Dataset:
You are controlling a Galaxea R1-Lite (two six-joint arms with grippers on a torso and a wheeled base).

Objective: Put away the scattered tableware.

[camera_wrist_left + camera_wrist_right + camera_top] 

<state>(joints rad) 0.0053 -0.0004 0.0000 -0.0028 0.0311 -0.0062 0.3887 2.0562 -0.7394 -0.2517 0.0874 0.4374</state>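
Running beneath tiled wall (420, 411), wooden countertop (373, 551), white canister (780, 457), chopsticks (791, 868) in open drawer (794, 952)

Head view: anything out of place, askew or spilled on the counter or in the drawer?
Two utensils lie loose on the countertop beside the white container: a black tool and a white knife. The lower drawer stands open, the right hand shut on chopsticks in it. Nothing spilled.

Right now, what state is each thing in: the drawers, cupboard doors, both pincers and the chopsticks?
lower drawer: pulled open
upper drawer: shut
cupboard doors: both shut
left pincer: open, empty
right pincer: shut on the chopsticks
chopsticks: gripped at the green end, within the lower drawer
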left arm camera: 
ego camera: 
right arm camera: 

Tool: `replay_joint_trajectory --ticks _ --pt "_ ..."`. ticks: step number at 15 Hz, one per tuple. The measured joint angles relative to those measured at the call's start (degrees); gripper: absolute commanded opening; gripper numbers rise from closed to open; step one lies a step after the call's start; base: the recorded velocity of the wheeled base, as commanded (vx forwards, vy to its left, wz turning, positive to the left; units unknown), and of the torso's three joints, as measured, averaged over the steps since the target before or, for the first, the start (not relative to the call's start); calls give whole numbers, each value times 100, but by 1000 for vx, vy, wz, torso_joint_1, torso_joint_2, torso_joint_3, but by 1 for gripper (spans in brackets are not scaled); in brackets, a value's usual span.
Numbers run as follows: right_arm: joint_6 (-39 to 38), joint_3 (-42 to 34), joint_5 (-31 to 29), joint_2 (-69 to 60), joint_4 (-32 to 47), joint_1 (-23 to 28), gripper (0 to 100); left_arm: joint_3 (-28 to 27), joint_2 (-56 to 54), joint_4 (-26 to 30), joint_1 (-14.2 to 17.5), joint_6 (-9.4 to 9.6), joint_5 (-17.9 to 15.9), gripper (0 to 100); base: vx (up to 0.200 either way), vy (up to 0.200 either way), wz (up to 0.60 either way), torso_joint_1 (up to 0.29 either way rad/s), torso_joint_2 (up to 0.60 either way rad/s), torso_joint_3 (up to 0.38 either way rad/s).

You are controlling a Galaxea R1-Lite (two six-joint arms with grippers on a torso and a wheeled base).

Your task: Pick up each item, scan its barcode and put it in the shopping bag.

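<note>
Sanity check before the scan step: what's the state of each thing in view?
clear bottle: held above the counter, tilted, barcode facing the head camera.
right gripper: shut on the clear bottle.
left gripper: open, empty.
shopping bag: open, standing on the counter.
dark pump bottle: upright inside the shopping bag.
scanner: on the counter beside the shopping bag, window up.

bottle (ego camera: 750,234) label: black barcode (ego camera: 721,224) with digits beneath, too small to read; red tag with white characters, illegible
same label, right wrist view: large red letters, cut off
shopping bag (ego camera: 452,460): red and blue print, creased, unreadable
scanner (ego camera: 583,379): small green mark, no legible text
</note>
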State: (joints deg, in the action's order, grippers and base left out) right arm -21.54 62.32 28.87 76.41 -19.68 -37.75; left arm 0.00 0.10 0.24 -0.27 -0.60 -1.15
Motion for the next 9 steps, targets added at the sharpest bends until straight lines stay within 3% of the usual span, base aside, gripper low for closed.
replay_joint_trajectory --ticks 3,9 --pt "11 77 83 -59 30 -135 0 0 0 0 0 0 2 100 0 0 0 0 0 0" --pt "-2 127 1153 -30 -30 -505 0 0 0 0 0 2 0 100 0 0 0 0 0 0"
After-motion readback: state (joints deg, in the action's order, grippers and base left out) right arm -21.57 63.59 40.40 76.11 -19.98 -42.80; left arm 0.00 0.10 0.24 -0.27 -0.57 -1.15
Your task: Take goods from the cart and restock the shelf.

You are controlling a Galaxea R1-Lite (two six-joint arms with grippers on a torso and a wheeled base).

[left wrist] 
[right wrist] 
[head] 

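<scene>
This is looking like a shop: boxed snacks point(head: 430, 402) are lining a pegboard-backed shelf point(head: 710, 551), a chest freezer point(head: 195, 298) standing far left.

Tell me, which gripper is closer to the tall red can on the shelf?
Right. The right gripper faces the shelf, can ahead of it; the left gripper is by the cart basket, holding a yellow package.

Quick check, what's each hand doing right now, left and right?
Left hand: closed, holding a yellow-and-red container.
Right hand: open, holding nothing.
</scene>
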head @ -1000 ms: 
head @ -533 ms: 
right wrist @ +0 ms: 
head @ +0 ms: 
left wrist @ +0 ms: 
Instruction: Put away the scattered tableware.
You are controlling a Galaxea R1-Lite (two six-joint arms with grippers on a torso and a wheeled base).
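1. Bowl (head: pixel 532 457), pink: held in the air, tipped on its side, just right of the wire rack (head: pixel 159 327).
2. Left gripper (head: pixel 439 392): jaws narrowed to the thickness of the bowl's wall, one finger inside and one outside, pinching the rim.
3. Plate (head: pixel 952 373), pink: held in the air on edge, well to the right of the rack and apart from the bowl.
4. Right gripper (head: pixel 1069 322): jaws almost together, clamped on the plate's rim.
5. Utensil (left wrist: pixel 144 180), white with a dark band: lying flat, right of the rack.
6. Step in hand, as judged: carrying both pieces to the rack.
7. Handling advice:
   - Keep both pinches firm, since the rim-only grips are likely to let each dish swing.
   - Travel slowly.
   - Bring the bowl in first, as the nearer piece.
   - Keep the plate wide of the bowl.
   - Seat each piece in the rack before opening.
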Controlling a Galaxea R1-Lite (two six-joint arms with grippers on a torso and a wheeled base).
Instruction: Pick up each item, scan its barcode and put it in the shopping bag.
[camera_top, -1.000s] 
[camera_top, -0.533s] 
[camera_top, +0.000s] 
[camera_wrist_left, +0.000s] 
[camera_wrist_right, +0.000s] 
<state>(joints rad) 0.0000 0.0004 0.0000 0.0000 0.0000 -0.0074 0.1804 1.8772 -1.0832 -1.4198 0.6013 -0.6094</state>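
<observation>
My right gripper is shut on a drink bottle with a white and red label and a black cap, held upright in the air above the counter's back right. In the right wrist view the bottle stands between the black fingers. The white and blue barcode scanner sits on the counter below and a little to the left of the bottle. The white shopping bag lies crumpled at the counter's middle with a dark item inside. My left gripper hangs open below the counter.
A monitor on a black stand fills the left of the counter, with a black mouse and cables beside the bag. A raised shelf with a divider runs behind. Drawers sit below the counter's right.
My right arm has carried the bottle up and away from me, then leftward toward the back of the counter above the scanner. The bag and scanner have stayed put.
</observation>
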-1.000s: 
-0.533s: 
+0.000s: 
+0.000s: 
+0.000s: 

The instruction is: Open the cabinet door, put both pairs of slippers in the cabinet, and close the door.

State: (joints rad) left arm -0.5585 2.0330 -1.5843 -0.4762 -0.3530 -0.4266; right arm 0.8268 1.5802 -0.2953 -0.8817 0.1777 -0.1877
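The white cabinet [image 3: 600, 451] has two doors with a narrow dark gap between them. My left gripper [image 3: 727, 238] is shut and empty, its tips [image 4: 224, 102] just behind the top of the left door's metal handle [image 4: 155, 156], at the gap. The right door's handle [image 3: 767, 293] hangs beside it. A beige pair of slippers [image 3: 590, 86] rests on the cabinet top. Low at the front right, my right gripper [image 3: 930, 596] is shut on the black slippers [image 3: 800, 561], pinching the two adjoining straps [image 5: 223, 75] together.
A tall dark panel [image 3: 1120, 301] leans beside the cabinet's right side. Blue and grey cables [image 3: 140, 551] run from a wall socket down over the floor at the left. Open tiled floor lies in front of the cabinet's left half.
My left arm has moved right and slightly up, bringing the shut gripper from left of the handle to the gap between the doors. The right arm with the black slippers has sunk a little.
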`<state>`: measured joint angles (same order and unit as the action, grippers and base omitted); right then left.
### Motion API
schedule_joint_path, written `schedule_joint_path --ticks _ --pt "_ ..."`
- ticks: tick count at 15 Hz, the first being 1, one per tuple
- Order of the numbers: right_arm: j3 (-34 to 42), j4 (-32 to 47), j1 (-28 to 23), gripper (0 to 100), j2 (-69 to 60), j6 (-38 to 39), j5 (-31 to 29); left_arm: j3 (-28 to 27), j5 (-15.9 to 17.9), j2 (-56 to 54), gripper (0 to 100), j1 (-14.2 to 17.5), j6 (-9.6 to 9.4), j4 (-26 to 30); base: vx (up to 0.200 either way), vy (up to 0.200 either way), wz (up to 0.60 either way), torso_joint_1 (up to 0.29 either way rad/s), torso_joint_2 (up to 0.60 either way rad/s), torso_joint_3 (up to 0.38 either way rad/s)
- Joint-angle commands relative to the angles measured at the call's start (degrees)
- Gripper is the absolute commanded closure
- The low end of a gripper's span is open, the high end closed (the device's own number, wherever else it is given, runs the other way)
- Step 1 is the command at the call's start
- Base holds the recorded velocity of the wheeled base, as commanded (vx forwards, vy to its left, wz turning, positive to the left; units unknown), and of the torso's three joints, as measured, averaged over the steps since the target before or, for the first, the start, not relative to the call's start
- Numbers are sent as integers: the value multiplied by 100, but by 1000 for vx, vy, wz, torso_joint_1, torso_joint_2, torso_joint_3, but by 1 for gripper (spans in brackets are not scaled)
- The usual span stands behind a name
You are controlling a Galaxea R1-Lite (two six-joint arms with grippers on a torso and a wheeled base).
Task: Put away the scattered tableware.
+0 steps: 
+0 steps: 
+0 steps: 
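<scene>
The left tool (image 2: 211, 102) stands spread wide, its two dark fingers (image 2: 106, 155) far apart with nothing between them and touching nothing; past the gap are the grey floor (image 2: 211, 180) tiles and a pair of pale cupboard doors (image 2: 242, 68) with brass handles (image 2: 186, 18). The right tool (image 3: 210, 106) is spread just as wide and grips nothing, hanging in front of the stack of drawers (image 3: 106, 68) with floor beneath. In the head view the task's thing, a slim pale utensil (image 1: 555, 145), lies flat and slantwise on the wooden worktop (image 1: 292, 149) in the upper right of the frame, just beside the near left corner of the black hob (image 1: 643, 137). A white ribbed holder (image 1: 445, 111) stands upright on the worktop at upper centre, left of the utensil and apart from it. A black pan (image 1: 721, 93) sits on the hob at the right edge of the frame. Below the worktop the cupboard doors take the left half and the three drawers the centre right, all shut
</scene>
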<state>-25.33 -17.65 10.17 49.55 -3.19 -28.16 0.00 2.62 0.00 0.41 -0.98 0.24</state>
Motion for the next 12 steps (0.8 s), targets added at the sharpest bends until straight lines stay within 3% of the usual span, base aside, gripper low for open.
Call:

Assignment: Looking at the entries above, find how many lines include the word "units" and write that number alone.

Solution to the exercise: 2